According to Anderson, the aides most responsible for Carter’s victory were fellow Georgians Jody Powell and Hamilton Jordan, men Anderson reviled yet respected. “[T]hey could rule Carter’s world….They saw the people Carter didn’t want to see and did the dirty work he didn’t want to do….To win their favor, via loyalty and humility, was to rise in Carter’s world; to lose it was to twist slowly in the wind.” Effective and brutal, the pair irked Anderson, and the patrician Yankee’s unease exemplified the campaign’s most basic personnel rifts. Consider Anderson’s recollection of his one encounter with Southerner Bert Lance: “[I]t was loathing at first sight. He was the kind of big, bluff, bullshitting, backslapping, backstabbing, mush-mouthed professional country boy who makes my skin crawl.”
Anderson’s takes on campaign outsiders, usually celebrities, come equally unvarnished. These anecdotes dot the corners of his campaign portrait, reminding us that internal campaign machinations don’t tell the whole story. ABC News’ Sam Donaldson takes the hardest hits. An on-air populist, Donaldson privately ridiculed Carter’s trademark call for government “as good as its people.” Anderson writes:
“ “What we need,’ Sam would roar, “is a government as filled with greed, with violence, with lust, with corruption, with incompetence as the American people! Jesus Christ, if we had a government as good as our people, this would be Italy!’ ”
By August, says Anderson, “Donaldson was widely believed to be cracking up. He would be glimpsed, toupee askew, talking to teenage girls, beating on walls with a rubber hose, and muttering incoherently about Jimmy Carter.”

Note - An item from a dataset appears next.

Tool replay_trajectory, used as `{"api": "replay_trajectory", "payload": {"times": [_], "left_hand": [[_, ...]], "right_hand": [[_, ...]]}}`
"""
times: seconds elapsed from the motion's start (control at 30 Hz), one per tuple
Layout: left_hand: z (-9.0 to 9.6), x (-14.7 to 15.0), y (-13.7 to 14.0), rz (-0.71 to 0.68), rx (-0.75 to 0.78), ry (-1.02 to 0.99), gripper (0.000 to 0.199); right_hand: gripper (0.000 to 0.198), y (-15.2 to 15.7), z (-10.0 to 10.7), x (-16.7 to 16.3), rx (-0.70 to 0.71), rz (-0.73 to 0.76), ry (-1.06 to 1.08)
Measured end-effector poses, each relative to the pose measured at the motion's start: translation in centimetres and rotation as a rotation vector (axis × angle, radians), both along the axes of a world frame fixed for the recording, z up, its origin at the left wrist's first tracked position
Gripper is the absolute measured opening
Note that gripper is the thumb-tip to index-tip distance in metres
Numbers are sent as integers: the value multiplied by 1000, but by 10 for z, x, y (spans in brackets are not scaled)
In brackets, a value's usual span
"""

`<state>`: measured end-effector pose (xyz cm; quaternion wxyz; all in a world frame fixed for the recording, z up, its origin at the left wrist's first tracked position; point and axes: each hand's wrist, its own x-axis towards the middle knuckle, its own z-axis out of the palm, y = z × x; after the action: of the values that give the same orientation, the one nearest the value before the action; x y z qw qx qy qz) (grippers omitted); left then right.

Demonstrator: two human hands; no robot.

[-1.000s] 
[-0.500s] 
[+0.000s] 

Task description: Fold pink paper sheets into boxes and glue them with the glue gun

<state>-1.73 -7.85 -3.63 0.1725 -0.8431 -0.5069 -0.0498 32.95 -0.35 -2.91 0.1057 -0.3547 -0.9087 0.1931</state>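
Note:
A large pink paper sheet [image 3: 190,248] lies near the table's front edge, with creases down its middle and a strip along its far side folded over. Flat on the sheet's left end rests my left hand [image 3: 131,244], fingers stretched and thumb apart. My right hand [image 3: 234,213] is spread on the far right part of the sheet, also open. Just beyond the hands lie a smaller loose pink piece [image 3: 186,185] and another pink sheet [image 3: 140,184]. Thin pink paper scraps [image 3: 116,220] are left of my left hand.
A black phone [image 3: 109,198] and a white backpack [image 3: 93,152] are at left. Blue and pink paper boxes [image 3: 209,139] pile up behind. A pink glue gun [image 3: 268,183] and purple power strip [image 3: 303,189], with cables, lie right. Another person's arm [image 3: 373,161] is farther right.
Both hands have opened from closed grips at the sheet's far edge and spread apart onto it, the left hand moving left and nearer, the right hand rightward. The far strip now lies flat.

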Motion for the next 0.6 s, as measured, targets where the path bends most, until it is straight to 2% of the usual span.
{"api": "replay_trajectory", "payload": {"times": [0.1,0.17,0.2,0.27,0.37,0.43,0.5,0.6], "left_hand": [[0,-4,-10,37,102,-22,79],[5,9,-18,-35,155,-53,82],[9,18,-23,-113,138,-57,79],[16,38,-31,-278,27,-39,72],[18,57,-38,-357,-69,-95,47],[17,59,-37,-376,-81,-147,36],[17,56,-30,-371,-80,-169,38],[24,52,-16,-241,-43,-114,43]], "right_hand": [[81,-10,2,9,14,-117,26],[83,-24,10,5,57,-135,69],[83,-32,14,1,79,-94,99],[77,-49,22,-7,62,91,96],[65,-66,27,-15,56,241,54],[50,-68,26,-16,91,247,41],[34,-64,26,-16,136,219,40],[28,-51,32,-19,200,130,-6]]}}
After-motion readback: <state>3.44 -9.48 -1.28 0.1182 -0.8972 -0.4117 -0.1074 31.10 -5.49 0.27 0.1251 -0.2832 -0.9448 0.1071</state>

Elsewhere, Anderson diagnoses Carter’s “Jesus complex,” and details how the president-to-be piously rebuked Warren Beatty, James Caan, and Tony Randall at a Hollywood fundraiser for his own campaign, confessing that he used to be as materialistic as they. He describes Norman Mailer mantraing, “I blew it,” after an snoozy session with Carter; and delivers the scoop on Carter’s infamous Playboy interview, wherein the Baptist candidate foolishly acknowledged “lust in his heart” for women other than his wife.
Equally important is Anderson’s remembrance of the illicit antics pervading the one Democratic presidential campaign mounted “in that brief, golden era after the dawn of the sexual revolution and before the sudden darkness of AIDS.” He writes that “the distance from “Hey, it’s great to meet you!’ to “Let’s go up to my room’ was often measured in minutes.” But sex wasn’t all: Back then, despite obvious risks for all involved, reporters and staffers did drugs together! Why? “I think we shared those joints for symbolic reasons,” Anderson believes. “The reporters and I were friends, yet the campaign made us adversaries. By smoking, we made a separate peace.”
It’s a snapshot of campaign life one doesn’t find in Teddy White’s books, and one characteristic of Anderson’s irreverent and honest approach. Though Electing Jimmy Carter ends with Inauguration Day, undeniably the chief value of this book is the osmotic insight it offers into the Carter presidency, won and managed during a troubled time for America, and terminated, like the three before it, with resounding rejection from her people.